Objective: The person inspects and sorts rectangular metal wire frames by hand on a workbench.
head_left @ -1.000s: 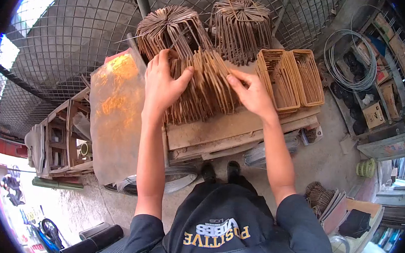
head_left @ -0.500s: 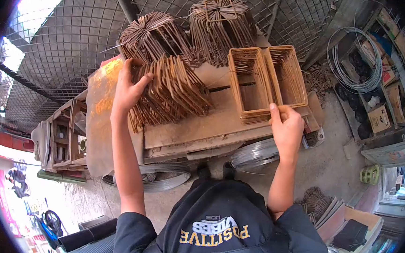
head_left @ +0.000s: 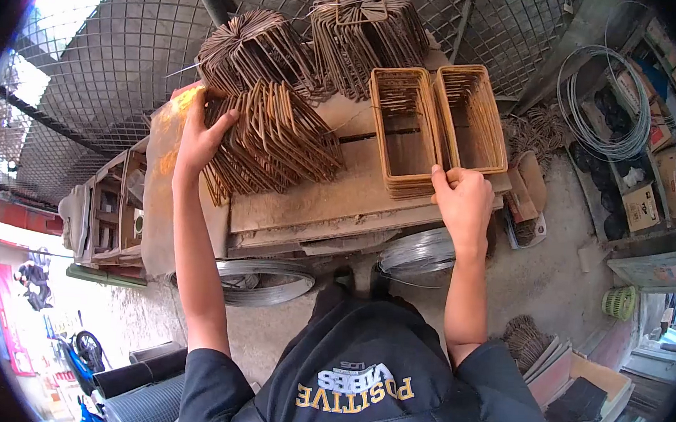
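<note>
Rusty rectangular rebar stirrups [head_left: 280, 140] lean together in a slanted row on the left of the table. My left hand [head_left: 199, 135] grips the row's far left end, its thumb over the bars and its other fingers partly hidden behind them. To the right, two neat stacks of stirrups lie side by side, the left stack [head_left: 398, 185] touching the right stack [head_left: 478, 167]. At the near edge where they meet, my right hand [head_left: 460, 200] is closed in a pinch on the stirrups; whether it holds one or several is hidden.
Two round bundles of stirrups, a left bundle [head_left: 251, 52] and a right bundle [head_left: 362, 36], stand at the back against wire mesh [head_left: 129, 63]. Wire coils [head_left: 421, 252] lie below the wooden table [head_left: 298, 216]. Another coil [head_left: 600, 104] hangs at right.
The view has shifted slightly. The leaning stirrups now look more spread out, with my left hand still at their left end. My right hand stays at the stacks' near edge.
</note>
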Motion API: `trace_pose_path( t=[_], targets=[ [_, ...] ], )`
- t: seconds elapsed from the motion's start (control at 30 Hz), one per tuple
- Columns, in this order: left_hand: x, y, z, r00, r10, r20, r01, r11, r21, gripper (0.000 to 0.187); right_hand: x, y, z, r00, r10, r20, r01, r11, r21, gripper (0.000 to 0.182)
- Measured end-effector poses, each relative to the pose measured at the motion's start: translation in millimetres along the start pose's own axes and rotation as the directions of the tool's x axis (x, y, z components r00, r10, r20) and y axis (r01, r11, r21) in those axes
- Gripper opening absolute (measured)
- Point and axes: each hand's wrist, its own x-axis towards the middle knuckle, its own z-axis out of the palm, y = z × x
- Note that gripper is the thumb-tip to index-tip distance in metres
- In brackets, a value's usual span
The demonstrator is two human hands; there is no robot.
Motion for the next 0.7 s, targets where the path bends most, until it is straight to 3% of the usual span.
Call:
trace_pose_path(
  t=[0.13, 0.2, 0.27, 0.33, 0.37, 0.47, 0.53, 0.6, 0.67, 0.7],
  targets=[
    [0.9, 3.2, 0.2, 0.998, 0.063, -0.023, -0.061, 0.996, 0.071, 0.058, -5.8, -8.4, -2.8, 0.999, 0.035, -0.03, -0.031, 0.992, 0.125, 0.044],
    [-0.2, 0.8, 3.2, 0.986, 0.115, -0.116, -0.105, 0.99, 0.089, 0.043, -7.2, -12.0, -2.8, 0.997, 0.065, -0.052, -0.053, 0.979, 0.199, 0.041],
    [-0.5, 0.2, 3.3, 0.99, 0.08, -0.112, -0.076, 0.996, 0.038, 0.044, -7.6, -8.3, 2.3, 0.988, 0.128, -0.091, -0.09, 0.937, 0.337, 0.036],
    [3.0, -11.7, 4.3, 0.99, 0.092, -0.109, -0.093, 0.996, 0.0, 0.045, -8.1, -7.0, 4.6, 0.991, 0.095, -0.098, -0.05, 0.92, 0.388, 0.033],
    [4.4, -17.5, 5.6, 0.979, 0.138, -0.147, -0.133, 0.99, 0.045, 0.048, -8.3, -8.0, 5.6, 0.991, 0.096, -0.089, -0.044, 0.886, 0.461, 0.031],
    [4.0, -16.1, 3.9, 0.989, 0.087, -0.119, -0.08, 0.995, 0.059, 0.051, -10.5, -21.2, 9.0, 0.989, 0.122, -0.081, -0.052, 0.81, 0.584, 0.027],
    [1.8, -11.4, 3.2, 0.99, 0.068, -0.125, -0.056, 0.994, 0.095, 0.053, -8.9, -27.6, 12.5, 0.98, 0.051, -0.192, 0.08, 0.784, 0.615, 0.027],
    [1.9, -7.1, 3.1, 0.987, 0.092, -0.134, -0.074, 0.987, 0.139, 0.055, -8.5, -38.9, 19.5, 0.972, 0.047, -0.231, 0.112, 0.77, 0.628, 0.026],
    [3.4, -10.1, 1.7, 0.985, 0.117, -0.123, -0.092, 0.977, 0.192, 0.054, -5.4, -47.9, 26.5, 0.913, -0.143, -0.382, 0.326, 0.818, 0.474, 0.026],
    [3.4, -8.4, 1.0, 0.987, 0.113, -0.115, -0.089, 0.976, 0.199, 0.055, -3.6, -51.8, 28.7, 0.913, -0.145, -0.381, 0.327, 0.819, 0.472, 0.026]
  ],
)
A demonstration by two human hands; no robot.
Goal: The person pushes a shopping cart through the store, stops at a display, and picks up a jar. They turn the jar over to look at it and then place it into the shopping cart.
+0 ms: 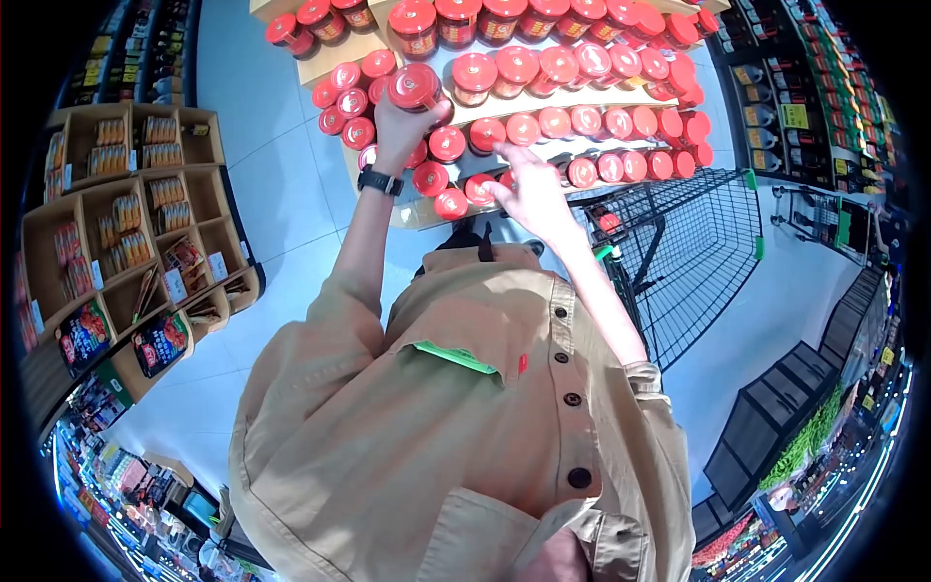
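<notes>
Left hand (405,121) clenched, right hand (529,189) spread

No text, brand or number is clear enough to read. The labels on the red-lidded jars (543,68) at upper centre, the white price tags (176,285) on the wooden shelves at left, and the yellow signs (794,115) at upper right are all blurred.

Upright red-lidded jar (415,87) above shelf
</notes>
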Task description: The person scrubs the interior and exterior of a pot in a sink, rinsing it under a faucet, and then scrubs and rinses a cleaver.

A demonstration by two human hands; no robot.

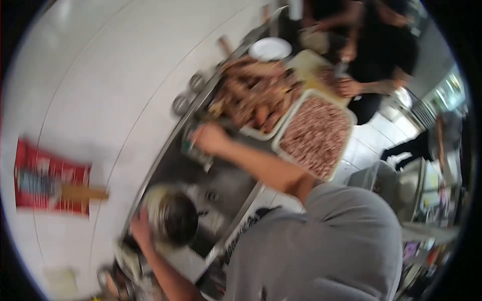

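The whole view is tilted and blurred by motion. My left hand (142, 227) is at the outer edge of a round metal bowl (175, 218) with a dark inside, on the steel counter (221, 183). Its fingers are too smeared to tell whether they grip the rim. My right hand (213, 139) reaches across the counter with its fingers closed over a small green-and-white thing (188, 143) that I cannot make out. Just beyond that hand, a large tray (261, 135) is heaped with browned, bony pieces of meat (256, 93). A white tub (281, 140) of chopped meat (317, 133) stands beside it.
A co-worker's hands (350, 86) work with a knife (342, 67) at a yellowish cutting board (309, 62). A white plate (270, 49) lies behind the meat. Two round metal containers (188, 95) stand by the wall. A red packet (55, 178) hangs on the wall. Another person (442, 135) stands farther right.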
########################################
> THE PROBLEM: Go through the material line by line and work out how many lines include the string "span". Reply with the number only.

> WRITTEN RESPONSE: 2